En 1942, 80 años atrás, este escritor culto y humanista fallecía en Petróplis, Brasil. La decisión de poner fin a su vida se debió a lo que él sintió como el momento del fracaso absoluto de la humanidad.
“Creo que es mejor finalizar en este momento y de pie con una vida en la cual la labor intelectual significó el gozo más puro y la libertad personal el bien más preciado sobre la tierra”, redactó el poeta.
La Alemania nazi de Hitler estaba en su máximo apogeo: Europa sometida, Rusia invadida, las Islas Británicas bombardeadas, Estados Unidos consciente de la destrucción de Pearl Harbor y la población europea judía camino a su aniquilación. Su Viena adorada y la rica Europa cultural de los grandes escritores, pensadores, músicos y filósofos estaban siendo fagocitados por la maquinaria criminal e industrial más abyecta de la historia del mundo.
Stefan Zweig se sentía abandonado por su espíritu creativo; su cuerpo sobrevivía sintiendo el terrible despojo de su tierra natal y su alma sufría de una soledad desconsoladora.

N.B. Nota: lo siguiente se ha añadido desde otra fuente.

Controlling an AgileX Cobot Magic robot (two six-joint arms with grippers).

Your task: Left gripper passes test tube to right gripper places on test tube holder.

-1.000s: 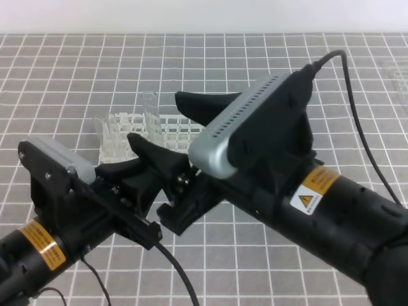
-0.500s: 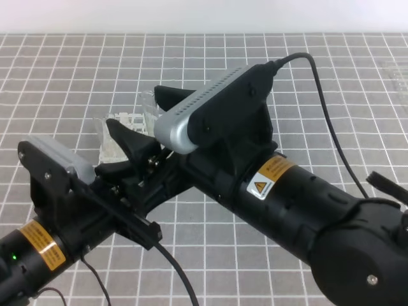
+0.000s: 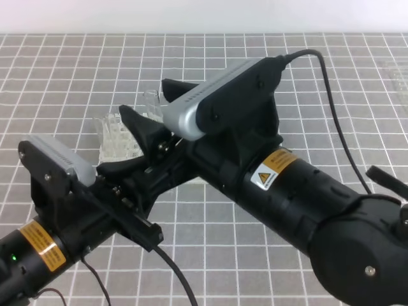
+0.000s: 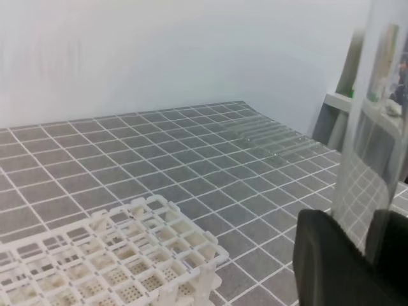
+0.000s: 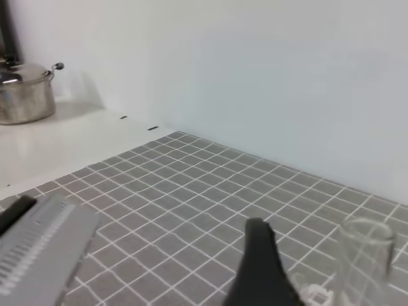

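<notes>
Nearest me in the high view, lower left, is my left arm: matte black, with an orange-yellow band label whose print I cannot read and a ribbed grey camera bar on top. A thin black cable loops off it toward the bottom edge. Filling the lower right is the right arm, a thick black cylinder carrying a yellow warning-triangle label; its small text is too fine to read. A silver-grey perforated bar sits on its wrist.

The left claw reaches up toward centre frame. In the left wrist view its black fingers sit close together on the foot of the tube, a clear, smooth glass cylinder standing upright at the right edge, so I read it as gripping the tube.

The right claw is spread wide, one finger at upper centre of the high view and the other below and left of it, with the tube's open rim showing between them. From the right wrist view the rim sits at lower right, beside one dark finger; I cannot tell whether that finger touches the glass.

Behind the claws, left of centre, lies the rack, a white plastic lattice of square holes with perforated floors. It rests on the desk, grey tile with white grid lines. Far off in the right wrist view, upper left, stands a shiny steel pot on a white ledge.
</notes>
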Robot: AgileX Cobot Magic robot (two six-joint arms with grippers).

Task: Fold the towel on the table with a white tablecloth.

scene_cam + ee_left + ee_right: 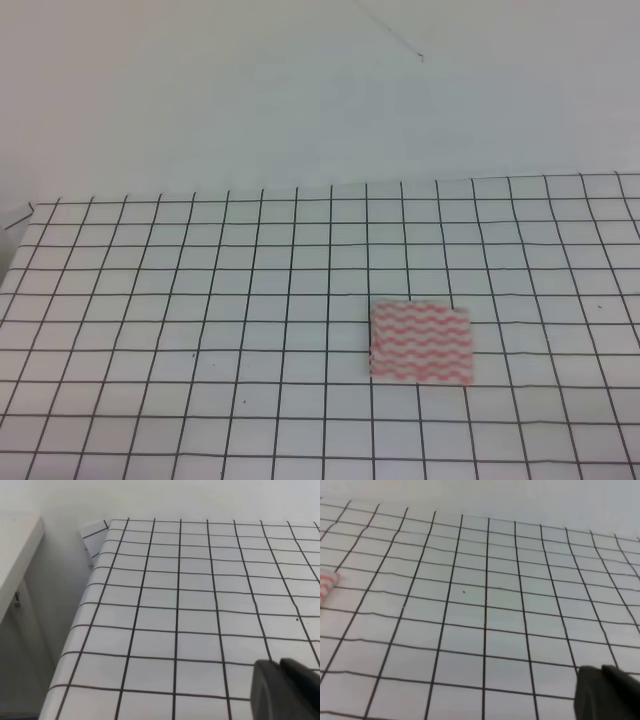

Se percibía a sí mismo como un rehén vulnerable y desprotegido en el centro de un maligno huracán que lo conducía a la ausencia perpetua.
Stefan Zweig, cuya devoción por la humanidad había sido permanente, incluso desde la terrible 1ª Guerra Mundial, fue absorbido por la angustia de tener que observar lo que él creía era el fin de su amor al humanismo por el que tanto combatió. Su voluntaria desaparición conmovió a toda la gente de bien que aún existía en la Tierra, entre ellos a Thomas Mann y a Romain Rolland (como olvidar al idealista “Juan Cristóbal” y la sensible “El Alma Encantada”), compañeros infatigables en sus avatares contra las guerras, los inútiles enfrentamientos entre seres humanos, la sangre derramada de los jóvenes soldados y de los millones de civiles, hombres, mujeres y niños, que mueren sin sentido.
Lo recalcó con sus propios dichos: “Así nacen siempre las guerras; de un juego con palabras peligrosas y de una súper excitación de las pasiones nacionales. Ningún vicio y ninguna brutalidad en la Tierra han vertido tanta sangre como la cobardía humana”.
Todos los mencionados aspiraban solidariamente a la concordia y entendimiento universal en un mundo interdependiente y hermanado, donde las personas deberían beneficiarse con las distintas culturas y cualidades humanas, propias y naturales de cada ser.
Sus obras son muy conocidas y reconocidas; con su erudición y variedad cultural abarcó desde biografías hasta novelas, las que pueden encontrarse hoy día en la lectura universal, aunque en este escrito solo se habrá de exponer su libro “JEREMÍAS”, uno de los grandes profetas bíblicos del Pueblo Judío. Esta maravillosa obra se encuentra desglosada en dos partes: en la primera, “El Despertar del Profeta”, desarrolla los mismos sentimientos de angustia por la “Patria Judía perdida” y el “Templo de Jerusalem destruido” y en la segunda, “El Retorno”, al que él mismo no pudo aguardar, describe prodigiosamente la construcción de un anhelo definido donde el dolor eterno por lo pasado se convierte en un sufrimiento esperanzador y paciente que se habrá de transformar en la redención del atormentado Pueblo de Israel:
“Por última vez resplandecen…las almenas de Jerusalem…en vuestras lágrimas; os ilumina la altura…del monte sagrado.
¡Una vez más, elevad…ardientes miradas, absorbed la imagen perdida de la patria!
¡Absorbed las alamedas, bebed las murallas, bebed las torres…de la ciudad eterna!
¡Bebed el afán…de volverlos a ver! ¡Bebed, oh, bebed con la mirada a Jerusalem!
¡Grábate a fuego en nosotros a fin de que nos enardezcamos! ¡Cómo podría olvidarte, aspecto de los aspectos!...
¡Que se seque mi diestra si te olvido, Jerusalem! ... ¡Oh, patria de nuestro corazón... ¡Sión, Sión, ciudad sagrada!”.